Description of the task | Somewhere below is a line with "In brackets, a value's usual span" and, later, a line with "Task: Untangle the"; repeat those two lines and all the lines between them, exactly as they are.

Task inputs |
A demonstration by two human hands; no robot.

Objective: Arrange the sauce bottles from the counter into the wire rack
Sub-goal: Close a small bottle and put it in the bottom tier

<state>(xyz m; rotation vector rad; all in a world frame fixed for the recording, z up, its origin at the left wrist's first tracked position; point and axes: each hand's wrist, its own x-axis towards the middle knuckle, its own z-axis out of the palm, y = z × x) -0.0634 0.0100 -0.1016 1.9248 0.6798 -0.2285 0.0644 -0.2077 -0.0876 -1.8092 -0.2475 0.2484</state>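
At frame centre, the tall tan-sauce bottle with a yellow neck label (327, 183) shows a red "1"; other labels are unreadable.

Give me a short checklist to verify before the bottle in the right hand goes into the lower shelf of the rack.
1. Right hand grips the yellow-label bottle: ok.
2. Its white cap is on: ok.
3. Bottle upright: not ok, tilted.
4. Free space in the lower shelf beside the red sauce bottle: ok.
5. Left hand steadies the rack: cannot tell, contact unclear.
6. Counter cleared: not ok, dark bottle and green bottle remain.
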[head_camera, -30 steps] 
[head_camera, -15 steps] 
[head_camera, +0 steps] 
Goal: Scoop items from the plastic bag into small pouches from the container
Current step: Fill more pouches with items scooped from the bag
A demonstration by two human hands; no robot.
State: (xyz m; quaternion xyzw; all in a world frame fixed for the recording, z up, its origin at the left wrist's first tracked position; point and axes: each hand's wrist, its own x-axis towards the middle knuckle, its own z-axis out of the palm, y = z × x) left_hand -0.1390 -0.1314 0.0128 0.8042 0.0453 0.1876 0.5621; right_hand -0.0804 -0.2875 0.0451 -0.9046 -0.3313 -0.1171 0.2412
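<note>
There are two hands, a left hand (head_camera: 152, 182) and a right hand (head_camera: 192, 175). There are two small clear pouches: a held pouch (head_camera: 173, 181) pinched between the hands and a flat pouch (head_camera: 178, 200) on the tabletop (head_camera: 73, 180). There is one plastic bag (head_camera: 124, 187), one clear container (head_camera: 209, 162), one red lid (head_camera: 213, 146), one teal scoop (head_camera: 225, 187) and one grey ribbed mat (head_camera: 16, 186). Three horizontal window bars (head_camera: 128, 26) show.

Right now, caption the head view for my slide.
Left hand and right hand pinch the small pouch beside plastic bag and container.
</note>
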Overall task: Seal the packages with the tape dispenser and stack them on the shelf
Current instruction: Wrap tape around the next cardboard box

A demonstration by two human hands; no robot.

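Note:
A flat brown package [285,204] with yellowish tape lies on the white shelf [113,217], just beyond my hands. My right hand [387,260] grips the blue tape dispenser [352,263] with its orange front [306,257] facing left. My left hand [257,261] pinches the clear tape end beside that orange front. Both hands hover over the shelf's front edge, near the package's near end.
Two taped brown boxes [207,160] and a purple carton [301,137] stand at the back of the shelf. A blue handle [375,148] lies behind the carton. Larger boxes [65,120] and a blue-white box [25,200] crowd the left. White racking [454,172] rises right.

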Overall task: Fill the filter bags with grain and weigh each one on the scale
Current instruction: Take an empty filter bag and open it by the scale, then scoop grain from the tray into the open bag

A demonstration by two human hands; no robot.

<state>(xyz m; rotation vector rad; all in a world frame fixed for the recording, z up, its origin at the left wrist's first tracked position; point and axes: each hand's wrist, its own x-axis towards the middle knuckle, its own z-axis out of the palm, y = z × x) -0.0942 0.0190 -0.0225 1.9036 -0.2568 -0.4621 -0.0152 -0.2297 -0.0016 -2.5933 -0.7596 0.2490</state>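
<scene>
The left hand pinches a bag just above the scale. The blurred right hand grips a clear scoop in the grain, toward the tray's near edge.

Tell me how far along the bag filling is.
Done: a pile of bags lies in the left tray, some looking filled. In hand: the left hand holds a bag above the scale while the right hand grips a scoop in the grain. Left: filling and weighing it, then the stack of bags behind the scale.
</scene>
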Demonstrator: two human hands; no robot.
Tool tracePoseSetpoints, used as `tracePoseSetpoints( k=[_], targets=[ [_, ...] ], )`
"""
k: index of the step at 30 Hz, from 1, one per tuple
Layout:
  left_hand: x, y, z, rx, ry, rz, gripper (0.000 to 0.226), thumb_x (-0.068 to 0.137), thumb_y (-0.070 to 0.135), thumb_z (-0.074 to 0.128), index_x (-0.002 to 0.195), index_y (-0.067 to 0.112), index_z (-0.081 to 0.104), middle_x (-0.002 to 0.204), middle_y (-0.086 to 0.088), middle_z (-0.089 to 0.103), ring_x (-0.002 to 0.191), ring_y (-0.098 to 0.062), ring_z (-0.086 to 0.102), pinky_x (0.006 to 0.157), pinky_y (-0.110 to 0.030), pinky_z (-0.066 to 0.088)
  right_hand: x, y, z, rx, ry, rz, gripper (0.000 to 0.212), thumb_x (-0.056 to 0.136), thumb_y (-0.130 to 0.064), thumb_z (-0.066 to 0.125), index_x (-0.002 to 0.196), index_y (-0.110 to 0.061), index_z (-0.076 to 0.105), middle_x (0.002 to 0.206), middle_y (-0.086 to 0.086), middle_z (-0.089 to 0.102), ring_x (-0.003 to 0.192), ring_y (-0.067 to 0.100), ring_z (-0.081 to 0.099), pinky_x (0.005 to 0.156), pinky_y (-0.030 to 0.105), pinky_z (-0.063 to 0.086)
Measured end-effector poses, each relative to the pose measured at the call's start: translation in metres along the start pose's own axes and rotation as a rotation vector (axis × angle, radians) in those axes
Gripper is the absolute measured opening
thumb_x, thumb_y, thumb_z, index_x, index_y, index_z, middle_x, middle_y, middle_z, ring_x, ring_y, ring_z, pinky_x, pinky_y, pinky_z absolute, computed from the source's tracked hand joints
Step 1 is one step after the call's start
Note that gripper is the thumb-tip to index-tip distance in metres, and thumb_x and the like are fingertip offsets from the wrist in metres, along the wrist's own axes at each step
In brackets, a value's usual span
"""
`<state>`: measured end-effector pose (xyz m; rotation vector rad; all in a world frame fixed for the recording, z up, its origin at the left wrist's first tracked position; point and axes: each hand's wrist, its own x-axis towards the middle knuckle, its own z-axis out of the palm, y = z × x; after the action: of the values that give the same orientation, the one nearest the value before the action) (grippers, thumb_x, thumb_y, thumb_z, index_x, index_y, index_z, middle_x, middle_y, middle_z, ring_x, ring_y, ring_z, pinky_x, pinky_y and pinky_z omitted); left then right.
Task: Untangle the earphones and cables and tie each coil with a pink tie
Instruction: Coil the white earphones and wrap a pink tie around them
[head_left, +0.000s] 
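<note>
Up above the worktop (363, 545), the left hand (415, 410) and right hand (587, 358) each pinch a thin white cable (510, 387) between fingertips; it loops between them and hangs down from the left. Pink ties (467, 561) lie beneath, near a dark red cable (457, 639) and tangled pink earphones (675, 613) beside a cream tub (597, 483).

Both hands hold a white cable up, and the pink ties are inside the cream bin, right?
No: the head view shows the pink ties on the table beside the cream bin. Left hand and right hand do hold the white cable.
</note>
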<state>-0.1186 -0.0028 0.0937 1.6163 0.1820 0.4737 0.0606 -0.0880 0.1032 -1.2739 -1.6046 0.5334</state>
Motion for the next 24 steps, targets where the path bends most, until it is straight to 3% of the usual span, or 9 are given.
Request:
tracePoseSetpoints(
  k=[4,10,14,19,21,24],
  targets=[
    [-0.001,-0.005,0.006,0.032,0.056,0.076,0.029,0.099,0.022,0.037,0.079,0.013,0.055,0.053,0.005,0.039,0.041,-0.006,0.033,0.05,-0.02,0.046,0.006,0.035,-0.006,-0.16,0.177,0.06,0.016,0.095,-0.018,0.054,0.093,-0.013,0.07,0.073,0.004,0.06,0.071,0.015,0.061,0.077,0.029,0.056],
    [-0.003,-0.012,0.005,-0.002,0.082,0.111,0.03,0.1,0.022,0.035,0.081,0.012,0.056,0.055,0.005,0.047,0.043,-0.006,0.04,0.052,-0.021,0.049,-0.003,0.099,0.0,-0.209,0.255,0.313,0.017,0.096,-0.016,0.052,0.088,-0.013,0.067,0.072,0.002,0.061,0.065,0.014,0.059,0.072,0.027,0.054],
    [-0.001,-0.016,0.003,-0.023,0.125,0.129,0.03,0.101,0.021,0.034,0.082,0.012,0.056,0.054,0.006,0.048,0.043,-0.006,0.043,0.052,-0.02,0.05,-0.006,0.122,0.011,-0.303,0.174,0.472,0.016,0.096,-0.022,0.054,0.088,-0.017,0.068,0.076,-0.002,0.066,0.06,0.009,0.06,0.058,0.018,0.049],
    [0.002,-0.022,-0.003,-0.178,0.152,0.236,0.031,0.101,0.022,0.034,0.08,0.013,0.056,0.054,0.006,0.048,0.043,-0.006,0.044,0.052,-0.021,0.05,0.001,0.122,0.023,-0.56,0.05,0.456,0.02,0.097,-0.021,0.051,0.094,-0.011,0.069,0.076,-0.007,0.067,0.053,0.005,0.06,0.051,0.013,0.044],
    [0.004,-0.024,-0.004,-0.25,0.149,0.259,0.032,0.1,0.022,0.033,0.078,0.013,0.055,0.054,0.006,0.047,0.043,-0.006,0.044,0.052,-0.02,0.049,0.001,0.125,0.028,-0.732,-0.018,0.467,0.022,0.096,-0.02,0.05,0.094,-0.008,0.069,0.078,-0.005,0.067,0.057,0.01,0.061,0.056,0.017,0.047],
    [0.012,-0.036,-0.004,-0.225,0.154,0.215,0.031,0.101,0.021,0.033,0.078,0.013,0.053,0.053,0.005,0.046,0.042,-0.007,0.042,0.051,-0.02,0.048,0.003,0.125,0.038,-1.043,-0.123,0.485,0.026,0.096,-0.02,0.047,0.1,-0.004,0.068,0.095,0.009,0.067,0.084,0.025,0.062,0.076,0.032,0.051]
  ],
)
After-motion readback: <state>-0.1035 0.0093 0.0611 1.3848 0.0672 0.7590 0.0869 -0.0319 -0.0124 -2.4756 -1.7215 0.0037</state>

The answer |
In brackets, a value's usual span
"""
`<state>`: measured end-effector pose (xyz m; rotation vector rad; all in a world frame fixed for the recording, z up, its origin at the left wrist's first tracked position; point and axes: each hand's wrist, its own x-axis towards the middle knuckle, its own z-axis out of the palm, y = z × x; after the action: of the values that give the same orientation, the one nearest the value before the action) (grippers, thumb_x, thumb_y, thumb_z, index_x, index_y, index_z, middle_x, middle_y, middle_z, ring_x, ring_y, ring_z, pinky_x, pinky_y and pinky_z omitted); left then right.
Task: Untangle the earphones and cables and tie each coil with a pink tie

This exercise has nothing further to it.